> [Data supplied]:
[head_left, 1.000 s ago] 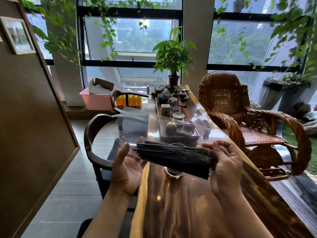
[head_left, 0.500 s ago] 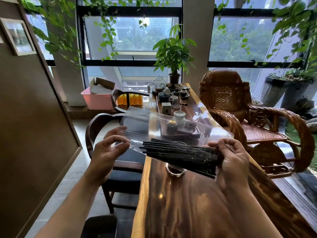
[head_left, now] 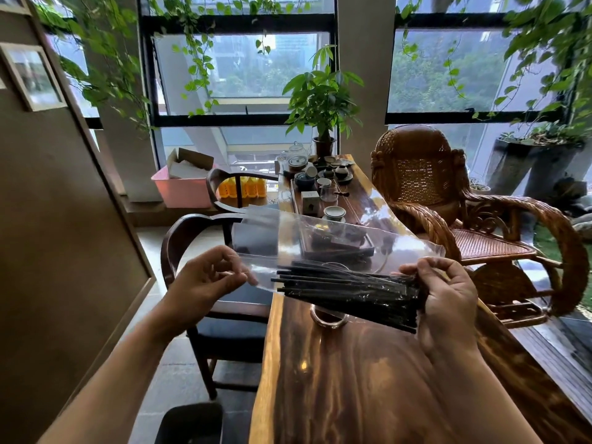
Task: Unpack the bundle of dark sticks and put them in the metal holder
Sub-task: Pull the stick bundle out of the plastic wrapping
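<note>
– Right grip point(head_left: 448, 296) is clamping the dark sticks point(head_left: 346, 290) at one end, fingers curled round bundle and film together; sticks are hanging roughly level above the tabletop point(head_left: 352, 386).
– And the left grip point(head_left: 205, 280)?
– Pinching the clear wrapper point(head_left: 320, 241) at its open mouth (fingertips only), probably so the film can be drawn off while the other end is being anchored.
– Where is the metal holder point(head_left: 328, 319) sitting?
– Directly beneath the bundle, probably to keep the transfer short.

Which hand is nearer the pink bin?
Left. The left hand, pinching the clear wrapper, sits in front of the pink bin; the right hand, gripping the dark sticks, is farther right.
</note>
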The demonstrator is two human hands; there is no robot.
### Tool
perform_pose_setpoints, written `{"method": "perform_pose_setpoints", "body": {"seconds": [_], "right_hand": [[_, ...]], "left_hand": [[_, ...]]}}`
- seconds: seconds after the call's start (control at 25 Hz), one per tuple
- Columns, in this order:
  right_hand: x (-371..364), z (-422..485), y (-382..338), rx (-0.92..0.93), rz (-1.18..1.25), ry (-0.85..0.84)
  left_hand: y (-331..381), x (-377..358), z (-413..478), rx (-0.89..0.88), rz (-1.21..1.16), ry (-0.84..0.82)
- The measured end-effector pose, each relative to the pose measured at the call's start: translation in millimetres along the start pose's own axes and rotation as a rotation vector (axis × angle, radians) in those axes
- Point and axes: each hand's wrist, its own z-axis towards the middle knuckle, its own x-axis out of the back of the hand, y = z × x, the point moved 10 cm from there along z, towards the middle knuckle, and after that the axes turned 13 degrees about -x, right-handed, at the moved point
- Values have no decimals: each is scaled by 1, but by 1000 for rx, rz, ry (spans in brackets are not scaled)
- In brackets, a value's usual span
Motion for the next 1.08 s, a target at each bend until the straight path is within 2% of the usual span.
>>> {"method": "perform_pose_setpoints", "body": {"seconds": [0.08,0.16,0.32,0.4,0.48,0.52,0.6,0.72,0.84,1.08], "right_hand": [[2,-2,-8,34,-17,10],[1,-6,-14,60,-35,6],[4,-12,-19,100,-23,8],[6,-14,-23,123,-8,7],[9,-14,-24,131,27,10],[11,-15,-22,129,35,14],[12,-14,-16,110,39,16],[12,-14,-7,82,5,25],[21,-14,1,55,1,31],[57,-12,15,-46,39,22]], "left_hand": [[2,0,6,-42,309,-115],[2,4,8,-71,480,-112],[7,12,2,-93,391,98],[-9,19,-14,21,234,306],[-44,3,-46,232,-163,593],[-63,-27,-61,344,-409,669],[-81,-113,-68,531,-810,606],[-64,-195,-34,522,-1224,486],[-51,-204,4,401,-1366,511],[-59,-224,29,473,-1411,711]]}}
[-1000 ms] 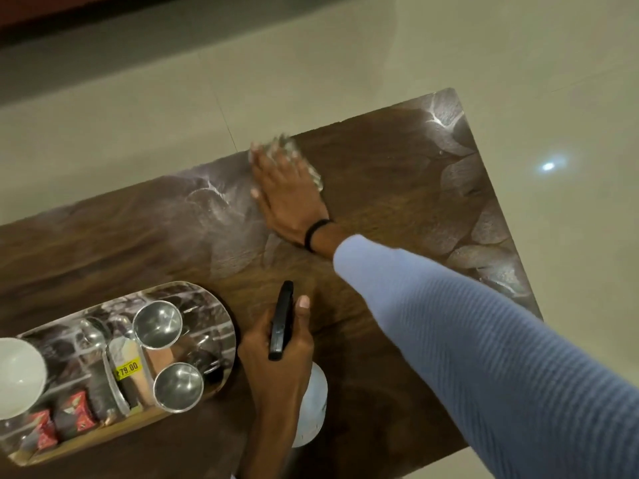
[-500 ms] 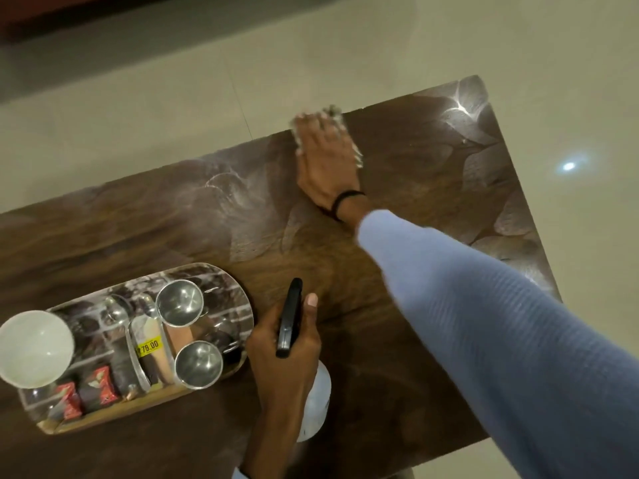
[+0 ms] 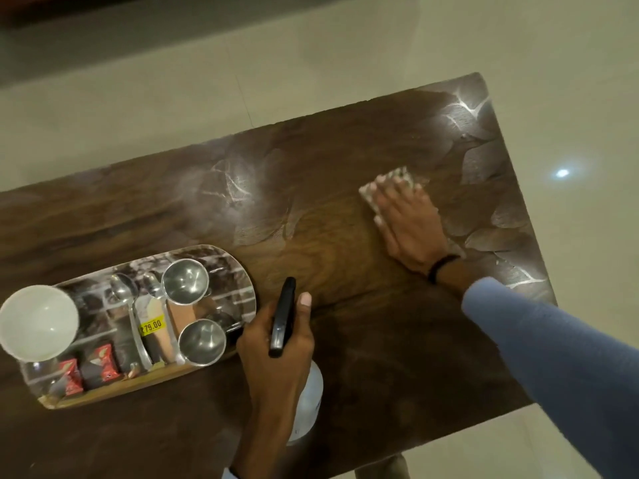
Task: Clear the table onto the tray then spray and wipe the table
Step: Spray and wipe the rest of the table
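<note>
My right hand (image 3: 408, 226) lies flat on a pale cloth (image 3: 401, 176), pressing it onto the dark wooden table (image 3: 345, 340) near its right end. Wet streaks shine on the tabletop around the cloth and further left. My left hand (image 3: 276, 344) grips a spray bottle (image 3: 307, 402) with a black trigger head, held upright at the table's near middle. The oval tray (image 3: 242, 271) sits at the left, holding a white bowl (image 3: 38, 323), two steel cups (image 3: 185, 281), spoons and small red packets.
Pale tiled floor (image 3: 311, 63) surrounds the table on the far and right sides, with a light reflection at the right. The table's right edge is close to my right hand.
My right hand has slid the cloth from the far middle edge of the table toward the right end and nearer to me. My left hand and bottle stayed put.
</note>
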The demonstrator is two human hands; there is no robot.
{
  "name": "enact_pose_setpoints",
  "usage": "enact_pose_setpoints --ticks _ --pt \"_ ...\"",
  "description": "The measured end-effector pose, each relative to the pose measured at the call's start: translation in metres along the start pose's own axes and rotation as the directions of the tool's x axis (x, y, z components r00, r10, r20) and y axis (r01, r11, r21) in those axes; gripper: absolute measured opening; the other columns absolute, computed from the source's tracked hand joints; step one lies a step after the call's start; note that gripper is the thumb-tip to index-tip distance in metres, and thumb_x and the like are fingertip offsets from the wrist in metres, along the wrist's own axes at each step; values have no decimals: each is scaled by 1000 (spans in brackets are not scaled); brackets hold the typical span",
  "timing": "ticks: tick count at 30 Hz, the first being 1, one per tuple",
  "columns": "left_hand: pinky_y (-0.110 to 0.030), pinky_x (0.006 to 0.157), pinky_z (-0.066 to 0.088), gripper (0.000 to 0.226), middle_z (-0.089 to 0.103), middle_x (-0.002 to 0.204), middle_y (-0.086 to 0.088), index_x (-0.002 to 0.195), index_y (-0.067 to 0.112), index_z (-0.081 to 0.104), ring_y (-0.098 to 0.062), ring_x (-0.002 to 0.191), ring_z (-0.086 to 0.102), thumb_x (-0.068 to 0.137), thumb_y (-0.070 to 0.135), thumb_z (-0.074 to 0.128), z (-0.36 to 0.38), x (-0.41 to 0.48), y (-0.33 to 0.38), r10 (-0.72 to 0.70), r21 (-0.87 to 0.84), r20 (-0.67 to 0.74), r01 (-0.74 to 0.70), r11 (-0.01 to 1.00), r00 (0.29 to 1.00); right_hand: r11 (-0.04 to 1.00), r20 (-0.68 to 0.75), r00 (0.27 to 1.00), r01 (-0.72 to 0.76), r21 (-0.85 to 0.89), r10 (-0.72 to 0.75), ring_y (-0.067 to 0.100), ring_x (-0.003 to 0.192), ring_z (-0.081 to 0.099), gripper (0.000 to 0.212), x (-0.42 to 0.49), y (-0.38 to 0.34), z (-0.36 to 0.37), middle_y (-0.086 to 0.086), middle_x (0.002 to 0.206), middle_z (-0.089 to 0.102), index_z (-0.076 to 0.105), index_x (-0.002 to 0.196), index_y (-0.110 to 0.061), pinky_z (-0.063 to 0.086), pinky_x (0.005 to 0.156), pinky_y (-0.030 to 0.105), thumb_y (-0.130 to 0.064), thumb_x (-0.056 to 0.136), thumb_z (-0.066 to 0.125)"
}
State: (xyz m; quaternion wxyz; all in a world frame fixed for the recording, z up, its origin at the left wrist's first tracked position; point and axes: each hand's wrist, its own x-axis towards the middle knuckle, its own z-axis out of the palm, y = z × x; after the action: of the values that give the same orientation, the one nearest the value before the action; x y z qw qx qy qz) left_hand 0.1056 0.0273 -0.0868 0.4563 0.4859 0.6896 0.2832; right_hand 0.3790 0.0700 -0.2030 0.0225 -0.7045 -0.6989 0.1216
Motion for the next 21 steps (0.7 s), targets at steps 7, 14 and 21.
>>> enact_pose_setpoints --ticks 7,14,21 --pt "-10 62 49 36 70 65 -4 79 11 72 -15 61 67 91 46 70 10 -13 -7 60 35 33 -61 998 998 982 -24 989 -144 120 148 30 154 16 56 34 -89 14 2 165 25 29 157 -27 14 122 57 -42 103 28" --pt "-38 58 55 58 67 58 -2 73 15 70 -16 47 63 81 72 59 10 -23 2 54 94 80 -62 994 995 999 58 998 -34 39 32 28 154 17 61 -164 -45 23 -1 165 21 15 158 -31 20 120 59 -35 103 41" --pt "-40 56 57 51 68 60 -3 74 13 70 -20 50 64 88 61 64 40 -31 7 29 93 87 -37 995 996 664 -108 656 -739 111 747 36 151 23 59 -98 99 -9 8 162 32 32 155 -21 21 121 55 -47 103 26"
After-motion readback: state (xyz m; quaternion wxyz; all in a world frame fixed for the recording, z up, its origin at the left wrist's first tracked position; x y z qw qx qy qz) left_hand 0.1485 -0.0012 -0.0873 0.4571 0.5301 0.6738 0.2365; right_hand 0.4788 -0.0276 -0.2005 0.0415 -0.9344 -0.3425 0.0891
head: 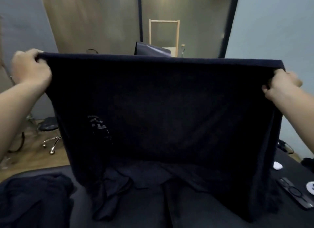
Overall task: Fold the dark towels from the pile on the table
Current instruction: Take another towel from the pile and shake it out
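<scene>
Dark towel (161, 108) held spread and upright above the table (81, 210), its upper corners pinched by the left hand (31, 67) and right hand (280, 84), a small sewn label (99, 127), possibly printed but too blurred to read, showing lower left, and a crumpled pile of dark towels (34, 198) on the table's left.

The left hand (28, 66) and right hand (280, 84) are bare, and both forearms show uncovered to the frame's edges.
</scene>
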### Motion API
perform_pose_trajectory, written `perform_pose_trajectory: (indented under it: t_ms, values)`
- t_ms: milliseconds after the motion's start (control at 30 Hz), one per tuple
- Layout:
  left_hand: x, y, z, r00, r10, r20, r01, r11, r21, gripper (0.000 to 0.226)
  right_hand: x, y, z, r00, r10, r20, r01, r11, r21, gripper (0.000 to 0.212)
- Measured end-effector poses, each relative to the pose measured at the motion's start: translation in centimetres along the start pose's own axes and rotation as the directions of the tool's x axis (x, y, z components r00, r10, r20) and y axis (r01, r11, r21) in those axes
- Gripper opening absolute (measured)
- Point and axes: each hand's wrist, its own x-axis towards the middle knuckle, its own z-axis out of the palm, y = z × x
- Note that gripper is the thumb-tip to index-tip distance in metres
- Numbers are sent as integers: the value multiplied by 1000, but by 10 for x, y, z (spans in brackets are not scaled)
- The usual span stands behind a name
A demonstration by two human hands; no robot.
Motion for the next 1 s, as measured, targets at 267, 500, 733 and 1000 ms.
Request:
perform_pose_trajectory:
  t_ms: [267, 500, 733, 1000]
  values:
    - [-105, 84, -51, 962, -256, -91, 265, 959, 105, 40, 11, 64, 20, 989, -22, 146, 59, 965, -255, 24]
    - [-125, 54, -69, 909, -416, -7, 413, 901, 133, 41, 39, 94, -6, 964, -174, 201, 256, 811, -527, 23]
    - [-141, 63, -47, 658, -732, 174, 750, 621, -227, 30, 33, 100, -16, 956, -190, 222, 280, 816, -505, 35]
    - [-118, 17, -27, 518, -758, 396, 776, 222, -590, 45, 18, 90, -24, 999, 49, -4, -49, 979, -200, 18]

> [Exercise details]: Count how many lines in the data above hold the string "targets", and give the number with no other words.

> [Finished exercise]: 2